O presidente do Senado, Rodrigo Pacheco (DEM-MG), impôs nesta quarta-feira, 25, uma derrota política ao presidente Jair Bolsonaro e rejeitou o pedido do mandatário para que a Casa instaurasse um processo de impeachment do ministro do Supremo Tribunal Federal (STF) Alexandre de Moraes. No início do mês, a Câmara já havia barrado outra intenção do presidente: a de retomada do voto impresso.
“Quero crer que essa decisão possa constituir um marco de reestabelecimento das relações entre os Poderes, pacificação e união nacional”, disse Pacheco ao ler o arquivamento do pedido no plenário do Senado, nesta quarta-feira. “Além do lado técnico, há também o lado político de uma oportunidade para reestabelecer a boa relação entre os Poderes”, emendou.
No final de semana, houve uma reação grande contra o pedido de afastamento do ministro do STF. Dez partidos de centro e esquerda e dez ex-ministros da Justiça divulgaram notas contra o ato de Jair Bolsonaro.
O pedido de impeachment foi assinado pelo próprio Bolsonaro, o que é incomum, com direito a firma reconhecida em cartório. No texto, Bolsonaro argumenta que o Poder Judiciário passou a agir como um ator político. Por isso, deveria tolerar ataques similares aos que ele diz sofrer enquanto presidente. O presidente também questiona decisões tomadas por Moraes em julgamentos do Supremo. A Constituição estabelece que os ministros não podem ser condenados pelos votos que proferem.
Moraes se tornou um alvo de Bolsonaro por conduzir o inquérito das fake news , que tem como foco a fabricação e o financiamento de informações contra adversários do presidente. No documento em que pede o impeachment do ministro, o presidente justificou que o Moraes desrespeitou as liberdades individuais quando determinou, por exemplo, a prisão do presidente nacional do PTB, Roberto Jefferson.
Aliado de Bolsonaro, Jefferson foi preso por integrar o “núcleo político” de uma rede que age para “desestabilizar as instituições republicanas”, no entender de Alexandre de Moraes. Para isto, o deputado utilizaria uma “rede virtual de apoiadores” devotados a espalhar mensagens que pedem a “derrubada da estrutura democrática e o Estado de Direito no Brasil”.

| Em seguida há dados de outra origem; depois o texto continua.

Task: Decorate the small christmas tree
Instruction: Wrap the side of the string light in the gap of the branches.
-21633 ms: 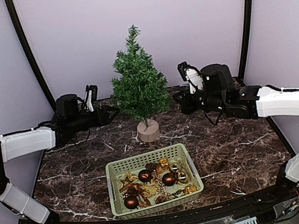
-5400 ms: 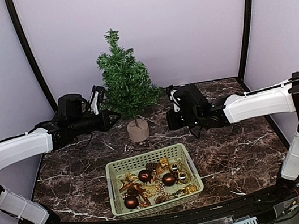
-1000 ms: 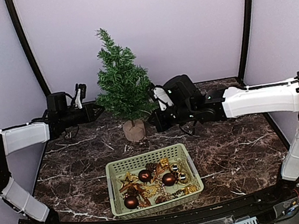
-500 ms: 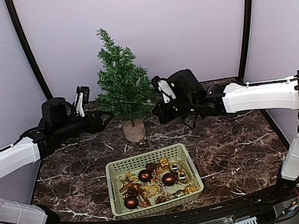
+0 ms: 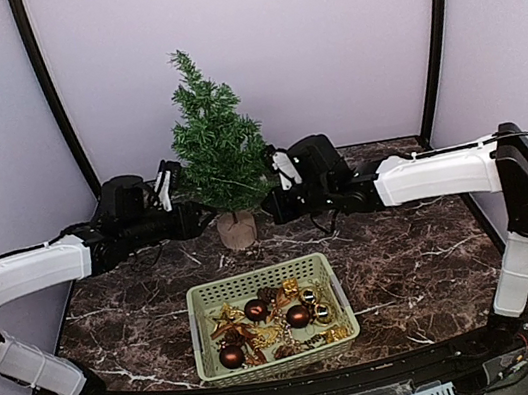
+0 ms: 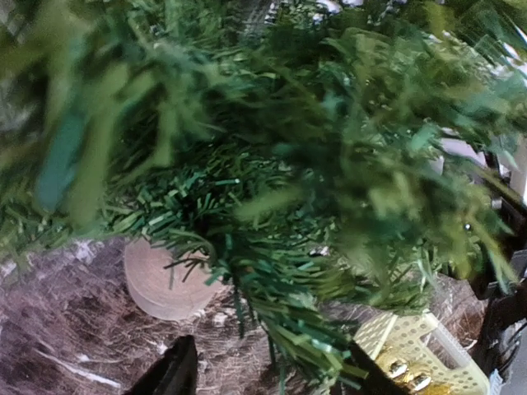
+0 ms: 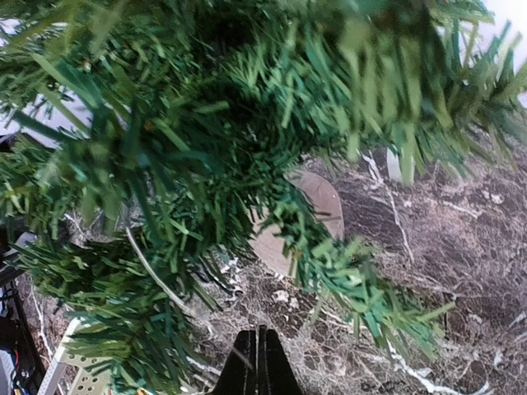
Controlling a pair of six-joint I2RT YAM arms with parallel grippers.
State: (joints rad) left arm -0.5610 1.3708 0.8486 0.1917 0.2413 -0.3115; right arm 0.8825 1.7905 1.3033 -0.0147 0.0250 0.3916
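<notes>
The small christmas tree [image 5: 219,154] stands upright on its round wooden stump [image 5: 237,230] at the back middle of the marble table, with no ornaments showing on it. My left gripper [image 5: 201,220] reaches in low from the left, close to the stump. In the left wrist view it [image 6: 268,374] is open, with the tip of a low branch [image 6: 313,337] hanging between its fingers and the stump [image 6: 169,280] ahead. My right gripper [image 5: 266,212] comes in low from the right. Seen from its wrist it [image 7: 259,366] is shut and empty, under the branches near the stump [image 7: 309,218].
A pale green basket [image 5: 258,280] sits in front of the tree, holding brown baubles [image 5: 298,315], a gold star [image 5: 225,317] and other gold trinkets. Its corner shows in the left wrist view [image 6: 412,354]. Black frame posts [image 5: 53,101] rise at both back corners.
My left gripper has dropped from the tree's left-side branches to down near the stump, and its jaws have opened. The right gripper has stayed shut, shifting only slightly beside the stump.
</notes>
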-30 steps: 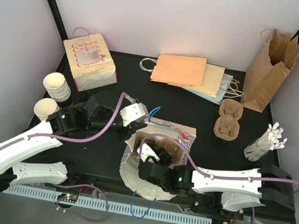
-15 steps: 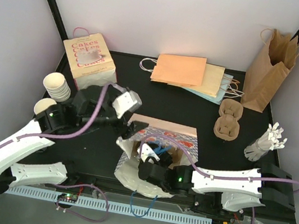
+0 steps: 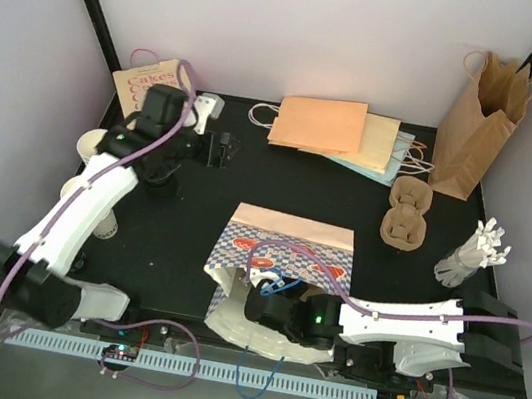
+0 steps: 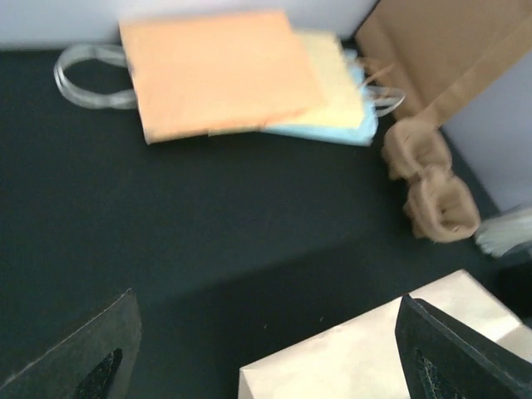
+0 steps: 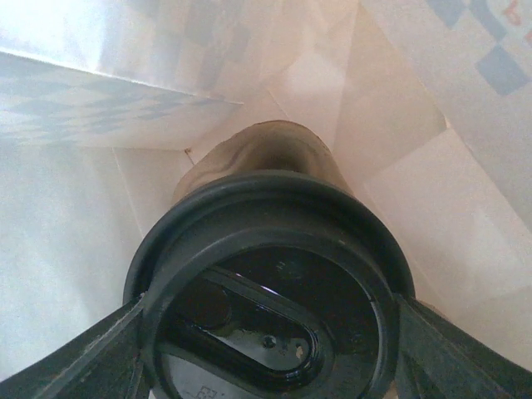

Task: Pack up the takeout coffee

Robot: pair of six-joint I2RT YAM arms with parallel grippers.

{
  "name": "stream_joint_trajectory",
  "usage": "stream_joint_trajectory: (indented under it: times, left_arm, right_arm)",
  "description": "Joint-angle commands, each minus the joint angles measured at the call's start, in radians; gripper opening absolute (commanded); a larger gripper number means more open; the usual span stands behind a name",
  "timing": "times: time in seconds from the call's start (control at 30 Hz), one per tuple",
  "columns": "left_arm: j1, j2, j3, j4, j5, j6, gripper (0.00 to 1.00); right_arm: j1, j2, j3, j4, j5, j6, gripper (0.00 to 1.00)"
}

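A takeout coffee cup with a black lid (image 5: pixel 266 283) sits deep inside the patterned paper bag (image 3: pixel 289 249), seen from above in the right wrist view. My right gripper (image 5: pixel 266 349) is shut on this cup, its fingers (image 5: pixel 79 357) pressed against both sides of the lid rim. From the top, the right gripper (image 3: pixel 268 299) reaches into the bag's mouth. My left gripper (image 3: pixel 219 147) is raised at the back left, open and holding nothing. In its wrist view the left gripper (image 4: pixel 266 341) looks over black table and the bag's cream edge (image 4: pixel 374 349). Spare cream cups (image 3: pixel 87 143) stand at the left, partly hidden by the left arm.
A "Cakes" bag (image 3: pixel 143 84) stands behind the left arm. Flat orange and blue bags (image 3: pixel 333 129) lie at the back. A brown paper bag (image 3: pixel 479 112), a pulp cup carrier (image 3: pixel 407 214) and a bundle of white sticks (image 3: pixel 475 255) are at the right.
My left gripper opened, let go of the patterned bag's edge and swung up and back to the far left. The bag's top side dropped flatter. My right gripper stayed in the bag.
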Motion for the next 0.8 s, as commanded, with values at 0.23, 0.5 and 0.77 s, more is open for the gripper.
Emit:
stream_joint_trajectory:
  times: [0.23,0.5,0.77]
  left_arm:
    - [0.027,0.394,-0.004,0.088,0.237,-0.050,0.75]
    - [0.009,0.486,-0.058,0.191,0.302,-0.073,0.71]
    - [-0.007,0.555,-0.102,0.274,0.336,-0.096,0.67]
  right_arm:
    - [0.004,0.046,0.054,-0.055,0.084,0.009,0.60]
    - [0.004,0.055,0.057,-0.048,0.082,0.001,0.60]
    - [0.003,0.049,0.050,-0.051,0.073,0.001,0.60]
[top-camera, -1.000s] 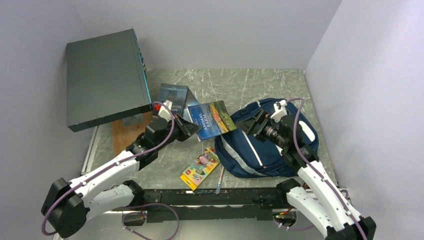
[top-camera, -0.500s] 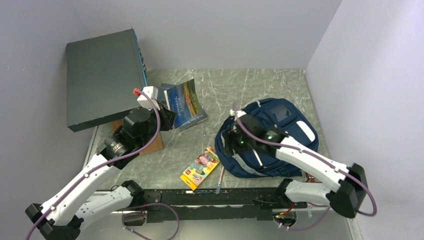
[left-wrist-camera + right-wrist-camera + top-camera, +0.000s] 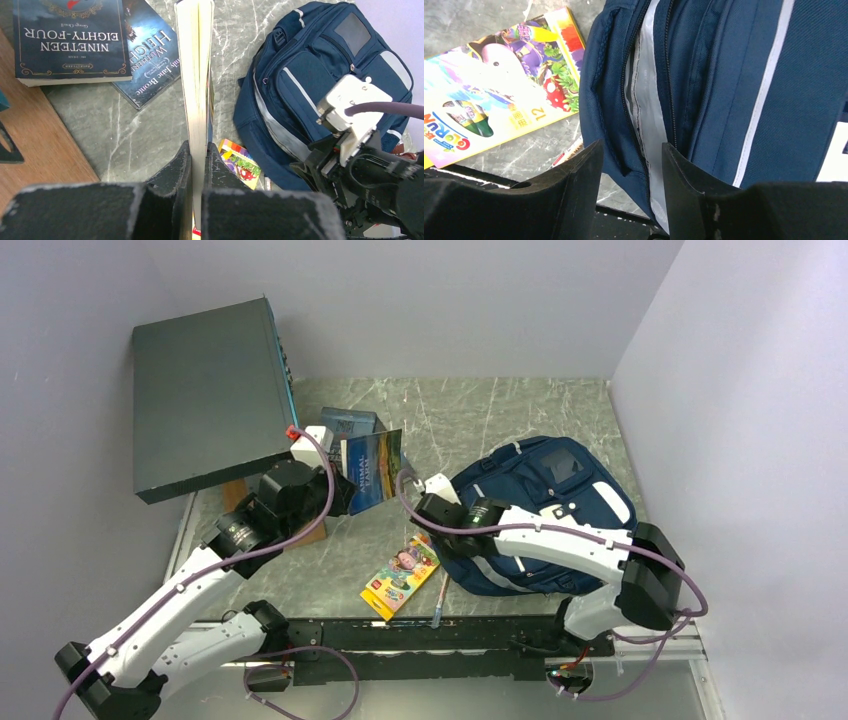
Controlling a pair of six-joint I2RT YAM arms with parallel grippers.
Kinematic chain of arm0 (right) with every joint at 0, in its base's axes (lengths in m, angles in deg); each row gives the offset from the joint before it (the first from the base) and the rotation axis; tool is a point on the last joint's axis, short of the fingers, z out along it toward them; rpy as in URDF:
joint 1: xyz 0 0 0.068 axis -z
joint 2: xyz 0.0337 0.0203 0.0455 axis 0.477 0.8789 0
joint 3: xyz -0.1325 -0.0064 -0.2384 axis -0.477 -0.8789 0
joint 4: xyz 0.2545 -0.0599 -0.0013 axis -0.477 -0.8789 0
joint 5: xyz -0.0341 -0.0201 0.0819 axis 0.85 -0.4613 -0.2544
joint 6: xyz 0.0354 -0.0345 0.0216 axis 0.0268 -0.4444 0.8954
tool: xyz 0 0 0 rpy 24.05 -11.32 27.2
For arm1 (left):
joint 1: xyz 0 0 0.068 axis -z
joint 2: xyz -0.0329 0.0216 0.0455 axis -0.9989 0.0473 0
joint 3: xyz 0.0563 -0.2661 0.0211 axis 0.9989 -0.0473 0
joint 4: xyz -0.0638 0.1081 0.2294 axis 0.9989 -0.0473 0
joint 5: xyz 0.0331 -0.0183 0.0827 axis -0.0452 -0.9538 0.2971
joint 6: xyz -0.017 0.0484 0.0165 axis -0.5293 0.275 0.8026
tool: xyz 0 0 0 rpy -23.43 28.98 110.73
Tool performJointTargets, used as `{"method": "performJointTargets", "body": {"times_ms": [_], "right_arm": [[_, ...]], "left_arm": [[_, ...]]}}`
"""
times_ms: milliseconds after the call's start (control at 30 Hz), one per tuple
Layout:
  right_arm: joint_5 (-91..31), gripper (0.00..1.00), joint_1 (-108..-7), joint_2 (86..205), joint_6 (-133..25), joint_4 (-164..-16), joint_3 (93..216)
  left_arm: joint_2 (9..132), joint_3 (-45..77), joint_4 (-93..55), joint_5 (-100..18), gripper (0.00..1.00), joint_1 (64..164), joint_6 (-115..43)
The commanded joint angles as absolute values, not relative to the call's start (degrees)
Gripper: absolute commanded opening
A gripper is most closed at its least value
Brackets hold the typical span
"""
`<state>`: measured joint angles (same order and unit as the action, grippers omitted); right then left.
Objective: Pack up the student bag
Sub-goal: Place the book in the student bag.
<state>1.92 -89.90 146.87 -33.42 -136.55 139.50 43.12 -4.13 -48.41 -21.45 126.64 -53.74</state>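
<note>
— What stands around you?
— Three plain walls, pale lilac-grey: a back wall (image 3: 430, 310), a left wall (image 3: 60, 490) and a right wall (image 3: 740, 440).
— And below?
— A grey-green marbled surface (image 3: 480, 410) veined with white. On my left a brown wooden board (image 3: 245, 505) lies on it. A big dark flat box (image 3: 205, 390) sits tilted over the board, by the left wall. I see soft, even light and faint shadows.

Left arm (image 3: 190, 585) and right arm (image 3: 560, 537): white link shells, black joint housings; purple cable (image 3: 385, 106) looped along each; white connector block (image 3: 350, 97) at wrist, red tab on left; fingers (image 3: 574, 192) matte black, wedge-shaped.
</note>
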Motion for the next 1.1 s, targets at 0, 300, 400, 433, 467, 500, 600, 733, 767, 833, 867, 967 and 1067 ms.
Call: {"method": "performJointTargets", "body": {"times_ms": [0, 300, 400, 433, 467, 500, 600, 733, 767, 833, 867, 967, 1067], "right_arm": [[7.8, 0.50, -91.1, 143.9, -32.9, -138.2, 142.7], [2.9, 0.56, -86.5, 139.3, -33.3, -133.5, 136.9], [1.1, 0.54, -86.6, 141.4, -32.7, -133.7, 136.4], [0.7, 0.53, -86.7, 141.8, -32.6, -133.3, 136.1], [0.4, 0.53, -86.8, 142.2, -32.6, -133.0, 135.8], [0.5, 0.52, -86.8, 142.4, -32.5, -133.0, 135.7], [2.3, 0.48, -86.9, 143.8, -32.5, -133.8, 136.1], [5.0, 0.43, -87.2, 147.1, -33.2, -136.0, 137.6], [5.4, 0.41, -87.3, 147.9, -33.4, -136.4, 137.9], [6.0, 0.39, -87.5, 149.6, -34.1, -136.5, 138.2], [6.6, 0.39, -87.5, 150.2, -34.4, -136.4, 138.2], [9.7, 0.27, -87.5, 152.0, -34.3, -137.7, 139.2], [17.8, 0.03, -87.6, 152.7, -31.7, -143.0, 143.2]], "left_arm": [[42.9, -2.9, -43.4, -22.6, 0.00, 126.6, -52.8], [43.1, -3.4, -42.8, -25.0, 0.00, 126.6, -53.4], [42.8, -3.8, -42.4, -25.2, 0.00, 126.6, -53.4], [42.7, -4.0, -42.2, -25.3, 0.00, 126.5, -53.5], [42.8, -4.0, -42.2, -25.3, 0.00, 126.6, -53.5], [42.9, -4.0, -42.1, -25.3, 0.00, 126.5, -53.5], [43.4, -3.6, -42.5, -25.3, 0.00, 126.5, -53.5], [43.6, -3.3, -42.2, -25.7, 0.00, 126.6, -53.5], [43.6, -3.3, -42.2, -25.8, 0.00, 126.5, -53.5], [43.7, -3.2, -42.4, -25.8, 0.00, 126.5, -53.5], [43.7, -3.2, -42.5, -25.8, 0.00, 126.6, -53.5], [43.7, -3.0, -42.9, -25.4, 0.00, 126.6, -53.5], [43.5, -2.7, -43.3, -25.4, 0.00, 126.6, -53.4]]}}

Na epígrafe do pedido, Bolsonaro colocou um trecho da fala de Alexandre de Moraes em sua sabatina no Senado, em 21 de fevereiro de 2017, quando o ministro disse reafirmar sua “devoção com as liberdades individuais” – as quais, no entender do presidente da República, o ministro atacou.
O pedido em si soma 17 páginas, mas o arquivo protocolado no Senado é bem maior, pois inclui cópias de documentos pessoais de Bolsonaro e alguns despachos de Alexandre de Moraes. “Faço um apelo a Vossa Excelência para que priorize sua atenção aos atentados à liberdade de expressão e às liberdades públicas de cidadãos e cidadãs em todo o País, que vêm sofrendo ataques aos direitos constitucionais fundamentais da livre manifestação do pensamento”, escreveu o presidente da República.
“Não se pode tolerar medidas e decisões excepcionais de um Ministro do Supremo Tribunal Federal que, a pretexto de proteger o direito, vem ruindo com os pilares do Estado Democrático de Direito. Ele prometeu a essa Casa e ao povo brasileiro proteger as liberdades individuais, mas vem, na prática, censurando jornalistas e cometendo abusos contra o Presidente da República e contra cidadãos que vem (sic) tendo seus bens apreendido e suas liberdades de expressão e de pensamento tolhidas”, diz o texto.
No sábado, 21, Bolsonaro argumentou que o pedido era uma “revanche”. “Eu fiz tudo dentro das quatro linhas da Constituição. Engraçado, quando eu entro com uma ação no Senado fundada na Constituição, o mundo cai na minha cabeça. Quando uma pessoa, com um inquérito do fim do mundo, me bota lá, ninguém fala nada. Não é revanche, cada um tem que saber o seu lugar. Só podemos viver em paz e harmonia se cada um respeitar o próximo e saber que existe um limite, que é a nossa Constituição”, afirmou.
O ato de Bolsonaro contra Moraes é um gesto político inusual. A última vez que um presidente da República atuou para afastar ministros do STF se deu durante a ditadura militar (1964-1985). O então presidente, o general Costa e Silva, decretou em 1969 a aposentadoria compulsória dos ministros Evandro Lins, Hermes Lima e Victor Nunes Leal — este último se tornou conhecido como autor do livro Coronelismo, enxada e voto (1948). Em protesto, outros dois ministros do STF renunciaram aos mandatos: Gonçalves de Oliveira e Antonio Carlos Lafayette de Andrada.